## WORK ITEM
Every line holding the string "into" is to be copied from the entries below.

## RECORDS PROVIDED

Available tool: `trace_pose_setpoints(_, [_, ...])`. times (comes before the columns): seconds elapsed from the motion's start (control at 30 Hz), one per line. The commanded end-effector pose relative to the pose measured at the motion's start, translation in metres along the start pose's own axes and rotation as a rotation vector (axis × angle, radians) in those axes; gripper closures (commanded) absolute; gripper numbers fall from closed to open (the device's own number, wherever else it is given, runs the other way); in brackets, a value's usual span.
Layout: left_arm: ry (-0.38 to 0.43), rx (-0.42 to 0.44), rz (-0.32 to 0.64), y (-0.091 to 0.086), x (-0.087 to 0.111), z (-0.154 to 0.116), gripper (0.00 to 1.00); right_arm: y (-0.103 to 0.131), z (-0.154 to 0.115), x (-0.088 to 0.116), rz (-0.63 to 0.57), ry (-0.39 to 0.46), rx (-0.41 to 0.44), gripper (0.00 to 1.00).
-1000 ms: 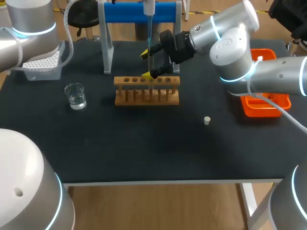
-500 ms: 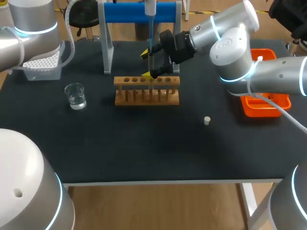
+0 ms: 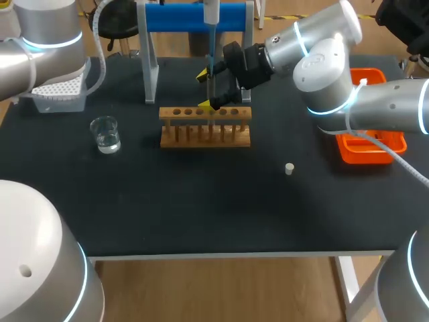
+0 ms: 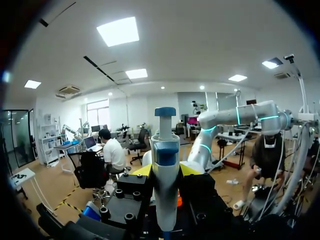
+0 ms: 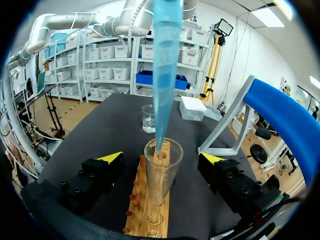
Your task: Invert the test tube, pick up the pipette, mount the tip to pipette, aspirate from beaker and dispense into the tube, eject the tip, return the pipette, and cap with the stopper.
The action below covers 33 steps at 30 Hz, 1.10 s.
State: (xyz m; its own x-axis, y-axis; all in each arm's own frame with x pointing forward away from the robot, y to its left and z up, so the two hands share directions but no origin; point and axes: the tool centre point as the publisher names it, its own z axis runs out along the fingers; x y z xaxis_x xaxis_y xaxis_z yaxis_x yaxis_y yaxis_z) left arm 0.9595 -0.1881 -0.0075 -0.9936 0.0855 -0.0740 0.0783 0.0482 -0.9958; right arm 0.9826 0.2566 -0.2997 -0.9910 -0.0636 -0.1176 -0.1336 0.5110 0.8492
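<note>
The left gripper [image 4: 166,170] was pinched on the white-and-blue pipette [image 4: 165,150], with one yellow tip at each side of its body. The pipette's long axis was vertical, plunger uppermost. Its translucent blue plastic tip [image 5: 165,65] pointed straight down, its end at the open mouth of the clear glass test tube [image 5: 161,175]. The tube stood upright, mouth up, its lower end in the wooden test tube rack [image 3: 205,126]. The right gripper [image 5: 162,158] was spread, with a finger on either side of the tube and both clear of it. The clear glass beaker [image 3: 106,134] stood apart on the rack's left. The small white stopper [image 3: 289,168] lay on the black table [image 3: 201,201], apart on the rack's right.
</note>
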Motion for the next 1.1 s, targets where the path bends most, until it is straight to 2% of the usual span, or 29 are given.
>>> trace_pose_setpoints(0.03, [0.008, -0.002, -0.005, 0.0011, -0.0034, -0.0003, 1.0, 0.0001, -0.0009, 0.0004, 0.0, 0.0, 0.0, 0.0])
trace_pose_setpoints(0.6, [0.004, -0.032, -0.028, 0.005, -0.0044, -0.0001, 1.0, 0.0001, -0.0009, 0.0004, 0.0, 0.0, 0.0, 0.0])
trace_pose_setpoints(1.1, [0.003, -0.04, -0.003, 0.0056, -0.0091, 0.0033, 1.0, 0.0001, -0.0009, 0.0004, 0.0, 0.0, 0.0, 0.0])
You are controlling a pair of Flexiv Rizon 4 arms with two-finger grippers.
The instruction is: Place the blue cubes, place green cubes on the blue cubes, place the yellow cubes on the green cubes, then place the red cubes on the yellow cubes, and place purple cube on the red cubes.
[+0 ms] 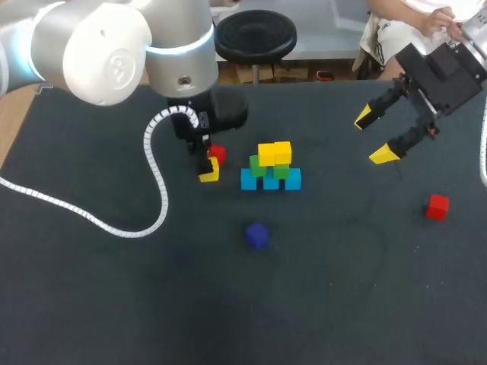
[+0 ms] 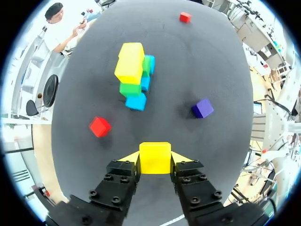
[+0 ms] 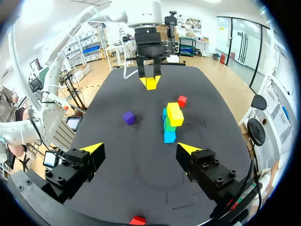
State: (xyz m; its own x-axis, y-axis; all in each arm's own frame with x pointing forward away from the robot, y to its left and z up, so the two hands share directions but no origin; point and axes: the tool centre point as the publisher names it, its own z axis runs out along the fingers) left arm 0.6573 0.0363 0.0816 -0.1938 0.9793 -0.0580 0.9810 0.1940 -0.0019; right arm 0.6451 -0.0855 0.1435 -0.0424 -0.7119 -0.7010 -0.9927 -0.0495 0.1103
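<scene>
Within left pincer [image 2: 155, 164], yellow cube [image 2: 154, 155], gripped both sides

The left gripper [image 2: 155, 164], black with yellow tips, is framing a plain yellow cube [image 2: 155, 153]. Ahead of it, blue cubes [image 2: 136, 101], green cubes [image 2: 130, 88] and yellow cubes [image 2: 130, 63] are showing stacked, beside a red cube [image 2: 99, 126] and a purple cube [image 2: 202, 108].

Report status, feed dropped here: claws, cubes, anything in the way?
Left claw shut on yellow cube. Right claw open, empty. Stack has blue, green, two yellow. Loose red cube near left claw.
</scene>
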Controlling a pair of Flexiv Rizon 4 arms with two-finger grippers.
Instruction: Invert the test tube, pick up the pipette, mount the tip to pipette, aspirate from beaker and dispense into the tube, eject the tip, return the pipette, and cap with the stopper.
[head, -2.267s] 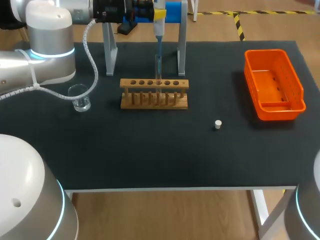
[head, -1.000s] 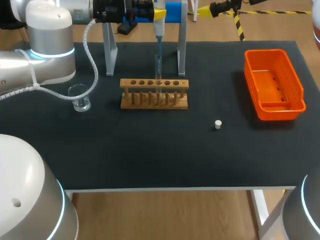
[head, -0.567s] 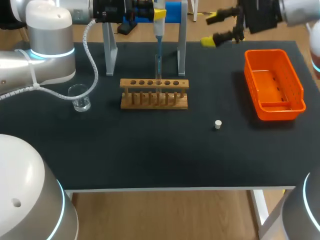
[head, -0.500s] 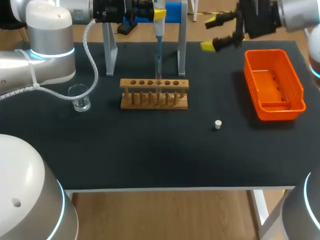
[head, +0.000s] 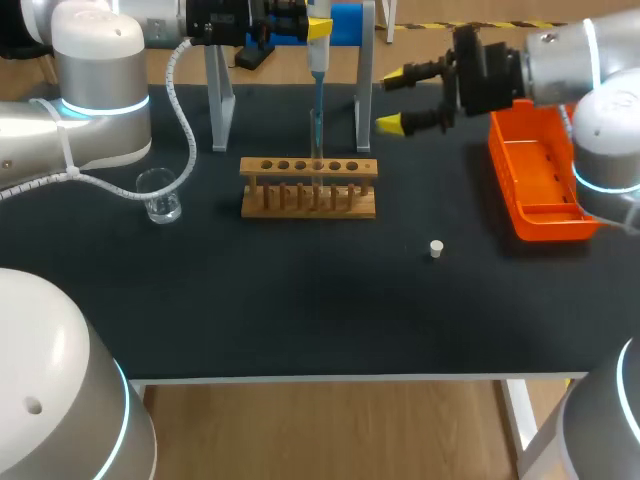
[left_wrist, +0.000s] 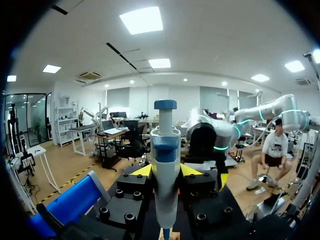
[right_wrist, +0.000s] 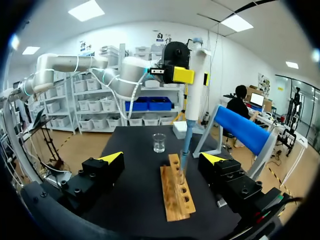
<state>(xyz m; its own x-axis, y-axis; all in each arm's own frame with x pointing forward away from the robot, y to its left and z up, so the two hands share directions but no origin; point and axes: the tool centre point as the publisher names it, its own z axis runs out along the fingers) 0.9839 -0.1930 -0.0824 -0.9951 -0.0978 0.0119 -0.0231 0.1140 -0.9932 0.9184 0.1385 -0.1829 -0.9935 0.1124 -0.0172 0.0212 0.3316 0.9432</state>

## ANSWER BELOW
Your task: Invert the test tube, pick up the pipette, mount the tip to pipette, aspirate from beaker and dispense into the tube, eject the tip, return the pipette, and cap with the stopper.
Instruction: Invert the test tube, pick up the pipette, mount the tip to pipette, aspirate from beaker and dispense into the tube, eject the tip, return the pipette, and cap with the stopper.

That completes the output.